The Biden administration announced this week that federal agencies will use “more inclusive” language when it comes to discussing issues relating to immigration.
A memo from Acting Director of U.S. Citizenship and Immigration Services (USCIS) Tracy Renaud told officials that changes in terminology should be used “in the agency’s outreach efforts, internal documents and in overall communication with stakeholders, partners and the general public.”
Several words that were used by past administrations have been replaced due to their stigmatizing and demeaning connotations. “Alien” or “illegal alien,” for instance, will be replaced by “noncitizen” or “undocumented noncitizen” (or “individual”) going forward. Instead of assimilation, the administration will use words like “integration” or “civic integration.”
More inclusive terms were adopted so that USCIS “aligns our language practices with the administration’s guidance on the federal government’s use of immigration terminology,” the memo added.
Previously, the Trump administration had referred to undocumented immigrants as “illegal aliens,” and described border crossings by migrants as an “invasion” in its official documents. Former Trump official Robert Law, who worked in USCIS, decried the changes.
“By statute, ‘alien’ literally means a person not a U.S. citizen or national. That is not offensive, and neither is ‘assimilation,'” he claimed.
But immigrant rights organizations lauded the decision.
“The entire experience of going through the U.S. immigration system can be dehumanizing,” Juan Rivera, spokesperson for the immigrant rights organization CARECEN SF, said to The San Francisco Chronicle. “I think that the dehumanization of migrants was the fuel for the Trump administration’s further attacks.”
“I really hope that this administration has the courage to embrace all immigrants as humans and to treat migrants with dignity,” Rivera added.
“Language matters. No human is an ‘illegal alien,'” the immigrants rights group Families Belong Together tweeted.
The White House also announced this week that it would be proposing new immigration legislation addressing the issue of granting citizenship rights to those currently living in the U.S.
The proposal would provide a pathway to grant citizenship to millions of immigrants within an eight-year time frame. It would also provide an expedited process for “Dreamers,” undocumented immigrants who were brought to the U.S. as children.
In addition to rolling back several Trump-era immigration policies since taking office, the Biden administration has considered building a “virtual wall” to replace Trump’s emphasis on a physical barrier at the U.S.-Mexico border. A virtual wall would use surveillance technologies — including the cameras, x-ray machines, and other methods — to detect, deter and detain migrants.

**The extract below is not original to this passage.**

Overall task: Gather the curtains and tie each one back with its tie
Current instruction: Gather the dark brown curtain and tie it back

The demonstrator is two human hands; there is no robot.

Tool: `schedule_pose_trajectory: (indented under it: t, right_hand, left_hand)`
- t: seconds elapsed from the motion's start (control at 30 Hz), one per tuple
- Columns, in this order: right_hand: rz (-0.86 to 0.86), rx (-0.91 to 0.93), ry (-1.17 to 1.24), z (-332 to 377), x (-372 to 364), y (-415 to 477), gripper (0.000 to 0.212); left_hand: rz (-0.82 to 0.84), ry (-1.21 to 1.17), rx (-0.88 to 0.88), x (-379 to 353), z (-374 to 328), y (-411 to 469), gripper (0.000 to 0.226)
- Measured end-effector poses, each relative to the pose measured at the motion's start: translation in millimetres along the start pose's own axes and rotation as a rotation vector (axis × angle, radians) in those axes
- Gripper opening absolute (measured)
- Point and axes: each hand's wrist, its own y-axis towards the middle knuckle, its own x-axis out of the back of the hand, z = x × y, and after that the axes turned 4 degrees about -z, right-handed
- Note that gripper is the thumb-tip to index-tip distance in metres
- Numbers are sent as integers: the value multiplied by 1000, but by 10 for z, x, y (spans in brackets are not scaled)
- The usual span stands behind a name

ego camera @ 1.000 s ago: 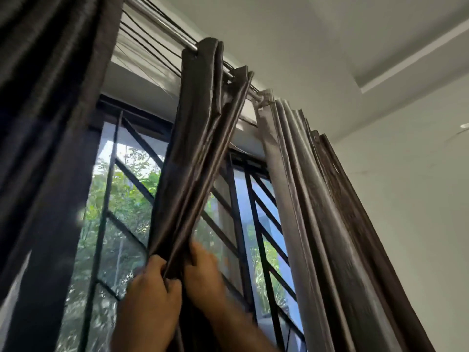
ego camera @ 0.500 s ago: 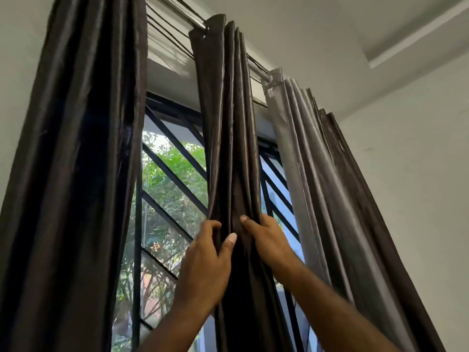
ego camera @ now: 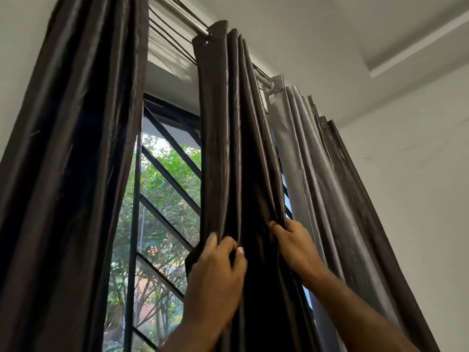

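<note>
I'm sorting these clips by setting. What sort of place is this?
Likely a room in a home: a glossy dark brown middle curtain on a silver metal rod, a window with black diagonal bars, green trees outside, a plain white wall.

Both my arms reach up. My left hand (ego camera: 215, 273) pinches a fold of the middle curtain (ego camera: 228, 148) between thumb and curled fingers (ego camera: 220, 246); my right hand (ego camera: 295, 243), slightly higher, grips its right edge.

A metal rod (ego camera: 186, 17) runs along the top. The window has a black grille (ego camera: 134, 224) with slanted bars; green trees (ego camera: 167, 196) are outside. At the right is a white wall (ego camera: 418, 199).
</note>
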Motion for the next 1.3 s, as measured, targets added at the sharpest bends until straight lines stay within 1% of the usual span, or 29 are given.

Immigration activists have spoken out against this policy.
“I think there’s a lot of concerns and red flags about the way border security is framed and also the kind of very chummy relationships between the tech industry and the administration overall,” Mijente senior campaign organizer Jacinta González told Truthout‘s Candice Bernd.
Others have noted that Biden must make more changes to immigration policy, as the administration continues to deport thousands of individuals who are currently living in the U.S.
“Biden committed to stop deportations. 26,248 immigrants have been deported under his watch,” Cristina Jiménez, an organizer for youth-led immigration rights group United We Dream, tweeted this week.